Highly summarized, as a part of that process, KDHE conducted
public hearings and a public comment period during which
Sierra Club officials, experts, and members participated.
After the hearings and the final public comment period, KDHE
responded to the comments of Sierra Club and others and
eventually issued the final PSD permit. Sierra Club sought
judicial review, and Sunflower and Tri-State Generation and
Transmission Association, Inc., which holds an option from
Sunflower for rights to a portion of the new power to be
Sierra Club I decision also discussed the legal
framework for the parties' dispute and explained the
interrelationship between the federal Clean Air Act and the
Kansas Air Quality Act, K.S.A. 65-3001 et seq., as
well as applicable Kansas administrative regulations. See 298
Kan. at 43-47. In essence, the federal Clean Air Act sets up
a regulatory system in which the federal EPA bears some
responsibility, but the states hold primary responsibility
for maintaining air quality within their borders. States must
adopt a state implementation plan aimed at assuring the state
meets national ambient air quality standards set by Congress
and the federal EPA. In Kansas, KDHE administers and enforces
Kansas' state implementation plan.
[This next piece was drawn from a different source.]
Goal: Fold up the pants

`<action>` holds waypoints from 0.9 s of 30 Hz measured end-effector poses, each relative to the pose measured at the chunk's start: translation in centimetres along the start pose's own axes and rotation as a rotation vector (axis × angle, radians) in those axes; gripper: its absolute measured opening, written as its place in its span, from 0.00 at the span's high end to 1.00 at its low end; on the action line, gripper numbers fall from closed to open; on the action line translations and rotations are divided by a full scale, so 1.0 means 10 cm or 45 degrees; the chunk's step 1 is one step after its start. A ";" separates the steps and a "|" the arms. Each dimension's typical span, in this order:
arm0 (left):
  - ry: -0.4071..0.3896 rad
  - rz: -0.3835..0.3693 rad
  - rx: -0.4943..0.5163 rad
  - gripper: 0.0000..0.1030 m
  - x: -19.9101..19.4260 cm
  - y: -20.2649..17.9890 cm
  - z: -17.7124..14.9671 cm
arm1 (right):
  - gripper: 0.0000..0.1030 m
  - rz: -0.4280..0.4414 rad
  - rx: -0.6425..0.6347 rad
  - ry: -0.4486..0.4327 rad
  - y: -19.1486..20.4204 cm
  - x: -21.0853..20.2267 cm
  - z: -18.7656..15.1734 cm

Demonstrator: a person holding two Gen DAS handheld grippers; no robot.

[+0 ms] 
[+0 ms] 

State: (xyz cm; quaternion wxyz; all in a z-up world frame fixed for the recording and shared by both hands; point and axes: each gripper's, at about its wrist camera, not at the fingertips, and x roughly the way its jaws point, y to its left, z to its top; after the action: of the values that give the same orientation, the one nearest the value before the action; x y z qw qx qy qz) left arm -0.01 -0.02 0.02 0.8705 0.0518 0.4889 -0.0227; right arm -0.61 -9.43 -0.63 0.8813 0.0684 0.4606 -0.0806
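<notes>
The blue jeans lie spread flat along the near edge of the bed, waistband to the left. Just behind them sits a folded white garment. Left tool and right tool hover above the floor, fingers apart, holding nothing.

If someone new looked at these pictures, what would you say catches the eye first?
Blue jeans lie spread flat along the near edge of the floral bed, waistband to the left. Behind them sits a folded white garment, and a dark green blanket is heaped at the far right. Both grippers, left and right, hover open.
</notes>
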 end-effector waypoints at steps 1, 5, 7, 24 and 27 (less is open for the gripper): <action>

See K.S.A. 2015 Supp.
65-3005(b)(1); K.A.R. 28-19-200(hhh) (2009).
"Kansas' [state implementation plan] follows the
[Clean Air Act] by requiring a facility to obtain a permit
under the PSD construction permit program, the purpose of
which is well-described by its title-the prevention of
significant deterioration; it is this type of permit that is
at issue in this case. The program applies to the
modification or construction of a 'major emitting
facility' that is or will be located in an attainment or
unclassified area. See 42 U.S.C. § 7475(a) (2006); 40
C.F.R. § 52.21 (2012); K.S.A. 2012 Supp. 65-3029; K.A.R.
28-19-300; K.A.R. 28-19-350 (2012 Supp.); see also 42 U.S.C.
§ 7479(1) (2006) (defining 'major emitting
facility'); 42 U.S.C. § 7479(2)(C)
('construction' includes 'modification');
K.A.R. 28-19-200(p) (defining 'construction').
"Under the PSD regulations, the owner of a proposed
source must prove that the construction will not cause
violations of certain air quality standards. In the [Clean
Air Act], Congress charged the EPA with promulgating PSD
regulations that would 'provide specific numerical
measures against which permit applications may be evaluated,
a framework for stimulating improved control technology,
protection of air quality values, and fulfill the goals and
purposes set forth' in the PSD program. 42 U.S.C. §
7476(a), (c) (2006). In PSD regulations promulgated under
this authority, the EPA sets maximum allowable increases, or
'increments, ' for some pollutants based on a
mathematical relationship to each pollutant's [national
ambient air quality standards]. See, e.g., 75 Fed.
Reg. 64, 864, 64, 885 (October 20, 2010). The EPA has also
established de minimis thresholds which set specific values,
in relation to each pollutant's [national ambient air
quality standards], below which the pollutant is not
considered to cause or contribute to a violation of the
[national ambient air quality standards] or to an established
increment. These increments and de minimis thresholds are
then used by the states to calibrate their [state
implementation plan] requirements. See Environmental
Defense Fund v. Adm'r of United States E.P.A., 898
F.2d 183, 185 (D.C. Cir. 1990).
"In addition, if the facility is located in an
attainment area, the owner must prove the proposed operations
are in compliance with the best available control technology
(BACT) requirements or, if the facility is located in a
nonattainment area, the lowest achievable emissions rate
technology (LAER). See 42 U.S.C. §§ 7475(a)(4),
7479(3), 7503 (2006); 40 C.F.R. §§ 52.21(b)(12),
(j)(2) (2012); K.A.R. 28-19-350(b) (2012 Supp.)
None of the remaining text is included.